Years ago, Cindy left town in a VW van with Denny, a car wash buffer. Magic Car Wash was next to the Golden Corral where she worked. From what I gathered from a short talk with another buffer named Ed, Cindy would stroll over to chat with Denny at the end of her shift. He was a slick talker and it didn't take long before they were retiring to his VW for a nightcap and then she was gone for good.
I couldn't fault Denny because I knew a little of what had drawn him to Cindy. My love for Cindy blossomed one summer when we both worked at the Bonanza. I was a night manager and she waited tables. We had been scoping each other out before we happened to end up out back for a cigarette break next to a stinking dumpster where Cindy asked me for a light. The strip plazas on the state highway made the sky glow and there we were standing in the shadows, the flames of my Bic lighting the hollows of her cheeks; it was damn romantic. She was smoking Parliaments then and I found that kind of sophistication sexy. The years passed, she started smoking Virginia Slims and Denny took her away.
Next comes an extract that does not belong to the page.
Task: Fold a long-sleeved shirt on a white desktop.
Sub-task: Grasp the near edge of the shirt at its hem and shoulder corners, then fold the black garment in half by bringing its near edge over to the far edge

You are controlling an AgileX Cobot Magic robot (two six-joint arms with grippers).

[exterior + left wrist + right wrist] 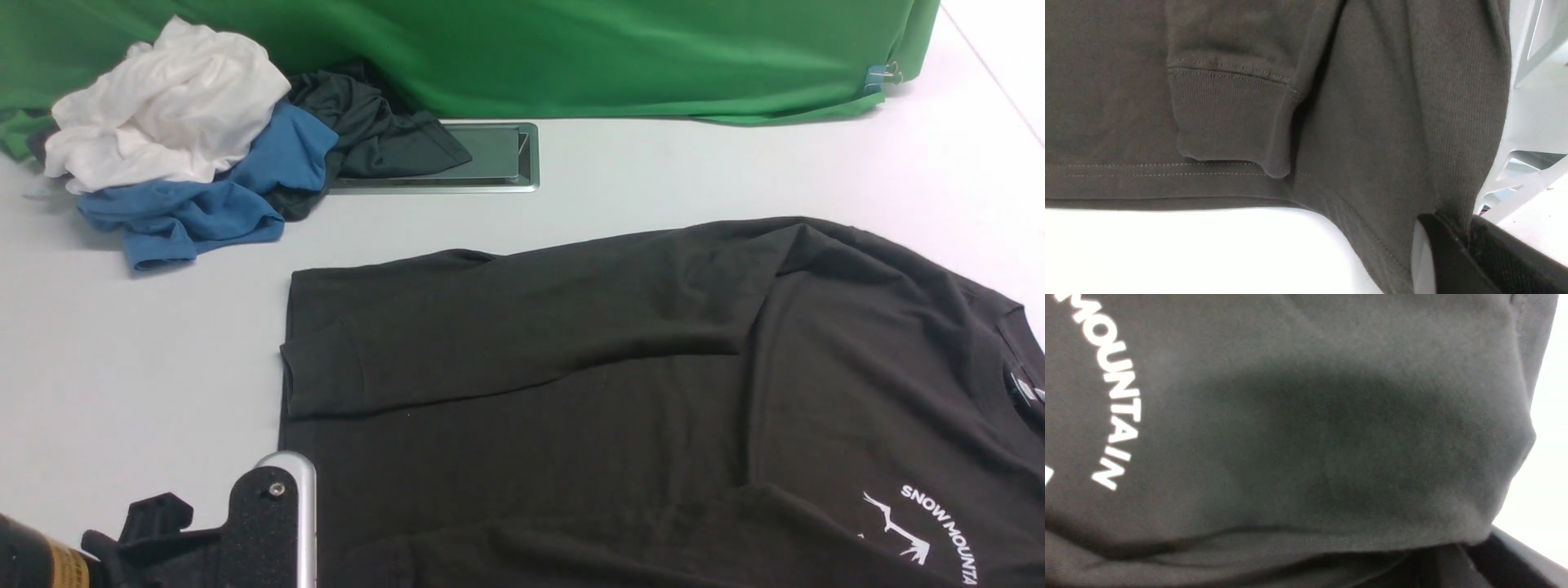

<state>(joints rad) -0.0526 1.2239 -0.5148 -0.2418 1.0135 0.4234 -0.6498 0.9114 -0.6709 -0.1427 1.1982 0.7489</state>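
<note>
Left hand (1455, 228) pinches long-sleeved shirt (571, 392) printed "SNOW MOUNTAIN".

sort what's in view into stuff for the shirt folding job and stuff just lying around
For the job:
- long-sleeved shirt
- white desktop
- left tool, pinching the shirt's edge

Just lying about:
- white garment, blue garment and dark grey garment, heaped at the far left
- metal-framed hatch
- green backdrop

Glare on white desktop (1167, 253); right wrist view blurred.
</note>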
With Cindy out of the picture, I had the kind of freedom that can be a mixed blessing on long, lonely nights, so I went out looking for some companionship. I felt like a young buck, as if I had been born again, but it wasn't an easy transition. I can only compare it to bowling after recovering from a lumbar injury and rolling a few gutter balls when the only possibility you saw were strikes.
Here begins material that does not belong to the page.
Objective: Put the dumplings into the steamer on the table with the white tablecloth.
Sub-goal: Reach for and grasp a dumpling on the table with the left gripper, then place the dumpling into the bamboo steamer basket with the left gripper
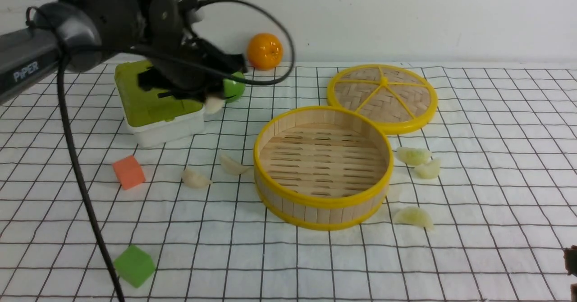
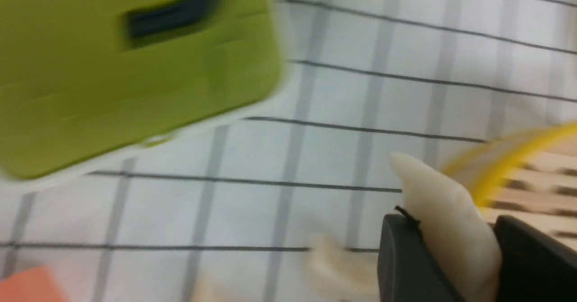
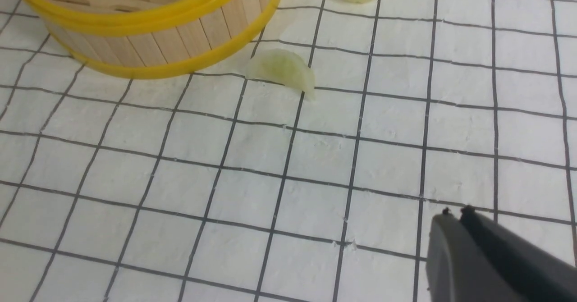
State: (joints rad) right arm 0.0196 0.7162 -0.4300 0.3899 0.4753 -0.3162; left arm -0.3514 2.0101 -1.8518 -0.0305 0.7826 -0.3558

The longer I dated the less the image of the VW van turning the corner threw me into a rage. The best girl was this doozy of a honey named Lacivia; a Spanish gal, from Honduras. She wasn't much of a companion for Harriet, but even going there wouldn't have been right. I call it the Back to School Night Standard; if you can't imagine your girlfriend there, don't introduce her to your daughter.
Like clockwork, Lacivia showed up outside my window after midnight and we got right into the practicalities of our affair. Our relationship evolved much faster than your average union between man and woman, and it wasn't long before she had me saying a few nasty things to her in her native tongue to accentuate the love making process. But our affair grew more serious after my mail-ordered Saucy Siren finally arrived, stuffed in between a pile of junk mail and a Field and Stream magazine.
About the author:
When he is not daydreaming about marital aids, Wade Nacinovich writes a semi-regular column for Casa JP.